Statistics can also help gain confidence in the simulation model. Identify ’verification’ metrics, beyond the main objectives of the simulation, and verify that they follow the expected trends (or deviations can be explained). For example, if the objective is to study the impact of radio characteristics on end-to-end packet delay, verify that the delay is not artificially low due to a large number of messages being dropped by examining the message completion rate statistics.
- Increase model fidelity in stages
It is often useful to add functionality to the model one layer at a time, starting from the higher layers. For example, to test the routing protocol configuration in a wireless scenario, use simplified models at the lower layers which guarantee perfect or close to perfect connectivity at the lower layers by doing the following:
- Place the nodes close to each other or use a higher transmission power to ensure that signals are received.
- Use simpler propagation, MAC layer and PHY layer models (e.g., free-space propagation, TDMA MAC and Abstract PHY).
- Use default values for protocol parameters.
- Disable mobility and terrain.
To test that the routing protocol will discover alternate routes when network conditions change, faults can be added at specific interfaces and times. This provides a predictable way to test the routing protocol.
Once upper layer functionality has been verified, more complex behavior can be introduced at the lower layers with more accurate models or by adjusting protocol parameters, until the model is a more accurate representation of the real network.
- Increasing the scale of model in stages
Start with a single subnet and test it for intra-subnet functionality. Start with a smaller subnet and increase the size in successive steps. Once the functionality of each subnet has been tested, connect different subnets and test that they work together correctly. For heterogeneous networks, in particular, test each type of subnet (wired or wireless) separately before connecting different types of subnets together.
- Refine applications
Start with a simple traffic model (such as the Constant Bit Rate (CBR) traffic generator) to test the network model. Network behavior under a simple traffic model is more predictable, making it easier to analyze and debug the simulation model. Once the other components of the network model have been refined and tested, replace the simple traffic model with one which more accurately represents the traffic in the real network.

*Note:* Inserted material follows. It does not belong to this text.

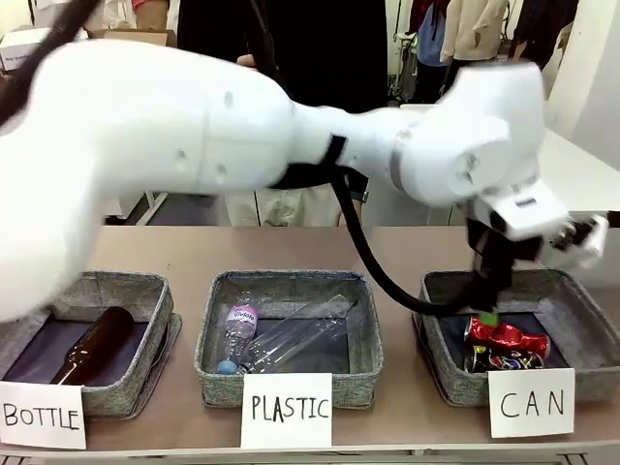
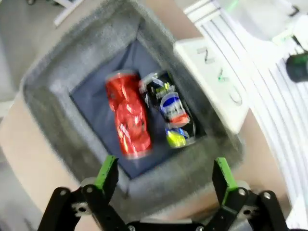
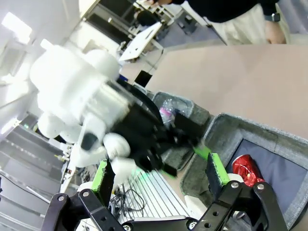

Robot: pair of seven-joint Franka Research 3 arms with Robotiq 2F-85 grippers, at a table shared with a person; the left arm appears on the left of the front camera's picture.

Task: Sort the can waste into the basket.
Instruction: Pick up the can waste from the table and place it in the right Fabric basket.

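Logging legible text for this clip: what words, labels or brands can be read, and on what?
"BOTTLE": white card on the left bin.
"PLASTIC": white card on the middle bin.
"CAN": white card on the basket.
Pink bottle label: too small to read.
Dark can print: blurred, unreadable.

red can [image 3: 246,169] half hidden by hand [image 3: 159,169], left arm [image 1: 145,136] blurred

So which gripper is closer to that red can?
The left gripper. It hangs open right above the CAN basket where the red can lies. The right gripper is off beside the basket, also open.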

If applicable, use tools such as the PCAP Importer and Netflow Importer to create more accurate models of the application traffic and use these traffic models for the final analyses.
- Adding terrain and mobility
To simplify testing and troubleshooting, terrain or node mobility may be omitted in the earlier stages of model development. Add terrain and mobility characteristics to the model only after the other components of the network have been refined and tested.
If mobility data from the target network is available, then import it into the model and use it for the final analyses.
- Use multiple runs for final analysis
Once an at-scale, detailed model of the network has been created:
- Run simulations with different random number seeds.
- Discard the outliers.
- Analyze the statistics collected during the simulation and generate reports to answer the questions of interest (objectives of the simulation).
- Miscellaneous considerations
- The network behavior in the transient phase (i.e., while routes are converging) may be very different from the behavior in steady state. For analyses of steady-state behavior, start the applications after the routes have had time to converge (unless the network behavior during the transient phase is of interest).
- The starting time of applications should be staggered so that they do not all start at the same time and cause collisions.